Required work » Every line of the records below should be restated exactly.

Source material »
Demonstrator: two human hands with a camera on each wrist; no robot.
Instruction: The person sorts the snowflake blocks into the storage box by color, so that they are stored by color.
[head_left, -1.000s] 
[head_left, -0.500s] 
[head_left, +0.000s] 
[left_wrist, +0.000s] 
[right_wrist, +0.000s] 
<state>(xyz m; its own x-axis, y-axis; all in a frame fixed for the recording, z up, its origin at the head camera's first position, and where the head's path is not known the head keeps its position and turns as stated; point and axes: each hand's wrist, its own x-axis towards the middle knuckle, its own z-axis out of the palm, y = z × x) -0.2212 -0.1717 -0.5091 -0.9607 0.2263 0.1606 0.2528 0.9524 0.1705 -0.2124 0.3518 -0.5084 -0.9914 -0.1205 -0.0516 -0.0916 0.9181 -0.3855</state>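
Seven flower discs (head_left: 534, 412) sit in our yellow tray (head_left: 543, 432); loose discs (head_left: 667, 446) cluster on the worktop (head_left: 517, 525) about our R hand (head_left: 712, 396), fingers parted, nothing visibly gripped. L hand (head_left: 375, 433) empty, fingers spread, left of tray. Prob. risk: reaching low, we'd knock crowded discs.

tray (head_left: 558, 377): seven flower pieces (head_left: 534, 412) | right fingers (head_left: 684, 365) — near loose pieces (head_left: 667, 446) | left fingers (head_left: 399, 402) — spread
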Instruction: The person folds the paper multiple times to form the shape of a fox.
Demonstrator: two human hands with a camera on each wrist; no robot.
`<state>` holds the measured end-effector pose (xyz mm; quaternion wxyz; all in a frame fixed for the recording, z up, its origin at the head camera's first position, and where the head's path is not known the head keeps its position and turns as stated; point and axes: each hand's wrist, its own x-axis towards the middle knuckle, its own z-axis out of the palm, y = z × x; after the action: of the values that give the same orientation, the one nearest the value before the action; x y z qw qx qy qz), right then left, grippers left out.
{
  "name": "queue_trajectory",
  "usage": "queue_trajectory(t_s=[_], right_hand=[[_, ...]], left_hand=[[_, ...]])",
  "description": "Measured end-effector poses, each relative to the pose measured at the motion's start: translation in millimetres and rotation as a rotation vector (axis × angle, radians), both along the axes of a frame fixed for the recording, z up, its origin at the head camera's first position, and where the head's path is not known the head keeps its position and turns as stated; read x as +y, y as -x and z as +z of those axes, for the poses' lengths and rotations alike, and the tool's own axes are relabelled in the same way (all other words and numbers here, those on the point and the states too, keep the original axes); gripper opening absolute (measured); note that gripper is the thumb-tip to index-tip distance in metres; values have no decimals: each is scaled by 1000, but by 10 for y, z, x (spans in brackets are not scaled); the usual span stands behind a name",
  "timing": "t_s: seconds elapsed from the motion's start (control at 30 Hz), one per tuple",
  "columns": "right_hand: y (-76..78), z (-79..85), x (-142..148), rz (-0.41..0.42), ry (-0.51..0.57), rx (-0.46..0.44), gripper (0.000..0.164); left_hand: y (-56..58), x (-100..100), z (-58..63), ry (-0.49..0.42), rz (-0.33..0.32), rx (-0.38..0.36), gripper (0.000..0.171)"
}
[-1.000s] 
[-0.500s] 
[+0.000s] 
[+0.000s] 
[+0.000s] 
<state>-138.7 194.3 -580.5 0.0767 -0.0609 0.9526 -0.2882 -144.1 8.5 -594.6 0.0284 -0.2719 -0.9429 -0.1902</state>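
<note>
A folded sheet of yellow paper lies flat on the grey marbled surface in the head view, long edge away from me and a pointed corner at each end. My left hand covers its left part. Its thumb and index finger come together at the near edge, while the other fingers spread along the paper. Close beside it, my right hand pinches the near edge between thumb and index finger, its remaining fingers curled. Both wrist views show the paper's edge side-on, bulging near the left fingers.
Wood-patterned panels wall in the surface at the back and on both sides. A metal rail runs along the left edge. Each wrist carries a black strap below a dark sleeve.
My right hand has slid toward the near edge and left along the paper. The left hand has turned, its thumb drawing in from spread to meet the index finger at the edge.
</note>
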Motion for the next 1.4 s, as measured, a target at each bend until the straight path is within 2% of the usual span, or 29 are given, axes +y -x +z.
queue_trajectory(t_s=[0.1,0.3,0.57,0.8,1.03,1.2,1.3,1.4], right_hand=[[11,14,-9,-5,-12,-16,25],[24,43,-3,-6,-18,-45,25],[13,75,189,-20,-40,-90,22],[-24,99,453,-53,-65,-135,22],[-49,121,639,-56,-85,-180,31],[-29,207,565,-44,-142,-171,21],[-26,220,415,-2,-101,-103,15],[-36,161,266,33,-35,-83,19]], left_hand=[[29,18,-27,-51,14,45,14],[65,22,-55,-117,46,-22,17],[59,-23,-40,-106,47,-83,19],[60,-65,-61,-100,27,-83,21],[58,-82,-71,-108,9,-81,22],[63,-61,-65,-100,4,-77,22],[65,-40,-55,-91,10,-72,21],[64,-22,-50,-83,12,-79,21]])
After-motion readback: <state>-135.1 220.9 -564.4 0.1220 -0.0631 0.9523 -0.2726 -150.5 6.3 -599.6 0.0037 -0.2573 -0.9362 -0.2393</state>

Task answer »
Demonstrator: two human hands with a camera on each wrist; no robot.
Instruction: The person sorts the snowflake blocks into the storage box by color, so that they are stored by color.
[head_left, -1.000s] 
[head_left, -0.500s] 
[head_left, +0.000s] 
[left_wrist, +0.000s] 
[right_wrist, +0.000s] 
<state>(xyz m; its own x-axis, y-axis; all in a frame fixed for the recording, z up, its origin at the head camera's first position, and where the head's path is not known the head keeps its position and turns as stated; point and axes: each hand's wrist, its own x-axis towards the middle knuckle, its own z-axis out of the palm, y = z × x) -0.2212 -0.1717 -0.5091 -0.9607 0.2263 0.1606 0.2528 0.9524 0.1705 -0.2124 0.3518 -0.5084 -0.9914 -0.1205 -0.0516 -0.0916 0.9181 -0.3855</state>
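Seven flower discs (head_left: 534, 412) sit in our yellow tray (head_left: 543, 432); loose discs (head_left: 667, 446) cluster on the worktop (head_left: 517, 525) about our R hand (head_left: 712, 396), fingers parted, nothing visibly gripped. L hand (head_left: 375, 433) empty, fingers spread, left of tray. Prob. risk: reaching low, we'd knock crowded discs.

tray (head_left: 558, 377): seven flower pieces (head_left: 534, 412) | right fingers (head_left: 684, 365) — near loose pieces (head_left: 667, 446) | left fingers (head_left: 399, 402) — spread
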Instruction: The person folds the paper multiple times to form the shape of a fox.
Demonstrator: two human hands with a camera on each wrist; no robot.
`<state>` holds the measured end-effector pose (xyz mm; quaternion wxyz; all in a frame fixed for the recording, z up, its origin at the head camera's first position, and where the head's path is not known the head keeps its position and turns as stated; point and axes: each hand's wrist, its own x-axis towards the middle knuckle, its own z-axis out of the palm, y = z × x; after the action: of the values that give the same orientation, the one nearest the value before the action; x y z qw qx qy qz), right then left, grippers left out.
{
  "name": "queue_trajectory",
  "usage": "queue_trajectory(t_s=[_], right_hand=[[_, ...]], left_hand=[[_, ...]])",
  "description": "Measured end-effector poses, each relative to the pose measured at the motion's start: translation in millimetres and rotation as a rotation vector (axis × angle, radians), both along the axes of a frame fixed for the recording, z up, its origin at the head camera's first position, and where the head's path is not known the head keeps its position and turns as stated; read x as +y, y as -x and z as +z of those axes, for the poses' lengths and rotations alike, and the tool's own axes are relabelled in the same way (all other words and numbers here, those on the point and the states too, keep the original axes); gripper opening absolute (measured); note that gripper is the thumb-tip to index-tip distance in metres; values have no decimals: each is scaled by 1000, but by 10 for y, z, x (spans in brackets are not scaled); the usual span stands behind a name",
  "timing": "t_s: seconds elapsed from the motion's start (control at 30 Hz), one per tuple",
  "columns": "right_hand: y (-76..78), z (-79..85), x (-142..148), rz (-0.41..0.42), ry (-0.51..0.57), rx (-0.46..0.44), gripper (0.000..0.164); left_hand: y (-56..58), x (-100..100), z (-58..63), ry (-0.49..0.42), rz (-0.33..0.32), rx (-0.38..0.36), gripper (0.000..0.171)"
}
[-1.000s] 
[-0.500s] 
[+0.000s] 
[+0.000s] 
[+0.000s] 
<state>-138.7 194.3 -580.5 0.0767 -0.0609 0.9526 -0.2882 -144.1 8.5 -594.6 0.0284 -0.2719 -0.9429 -0.1902</state>
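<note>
A folded sheet of yellow paper lies flat on the grey marbled surface in the head view, long edge away from me and a pointed corner at each end. My left hand covers its left part. Its thumb and index finger come together at the near edge, while the other fingers spread along the paper. Close beside it, my right hand pinches the near edge between thumb and index finger, its remaining fingers curled. Both wrist views show the paper's edge side-on, bulging near the left fingers.
Wood-patterned panels wall in the surface at the back and on both sides. A metal rail runs along the left edge. Each wrist carries a black strap below a dark sleeve.
My right hand has slid toward the near edge and left along the paper. The left hand has turned, its thumb drawing in from spread to meet the index finger at the edge.
</note>
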Motion for the next 1.4 s, as measured, a target at each bend until the straight path is within 2% of the usual span, or 29 are given, axes +y -x +z.
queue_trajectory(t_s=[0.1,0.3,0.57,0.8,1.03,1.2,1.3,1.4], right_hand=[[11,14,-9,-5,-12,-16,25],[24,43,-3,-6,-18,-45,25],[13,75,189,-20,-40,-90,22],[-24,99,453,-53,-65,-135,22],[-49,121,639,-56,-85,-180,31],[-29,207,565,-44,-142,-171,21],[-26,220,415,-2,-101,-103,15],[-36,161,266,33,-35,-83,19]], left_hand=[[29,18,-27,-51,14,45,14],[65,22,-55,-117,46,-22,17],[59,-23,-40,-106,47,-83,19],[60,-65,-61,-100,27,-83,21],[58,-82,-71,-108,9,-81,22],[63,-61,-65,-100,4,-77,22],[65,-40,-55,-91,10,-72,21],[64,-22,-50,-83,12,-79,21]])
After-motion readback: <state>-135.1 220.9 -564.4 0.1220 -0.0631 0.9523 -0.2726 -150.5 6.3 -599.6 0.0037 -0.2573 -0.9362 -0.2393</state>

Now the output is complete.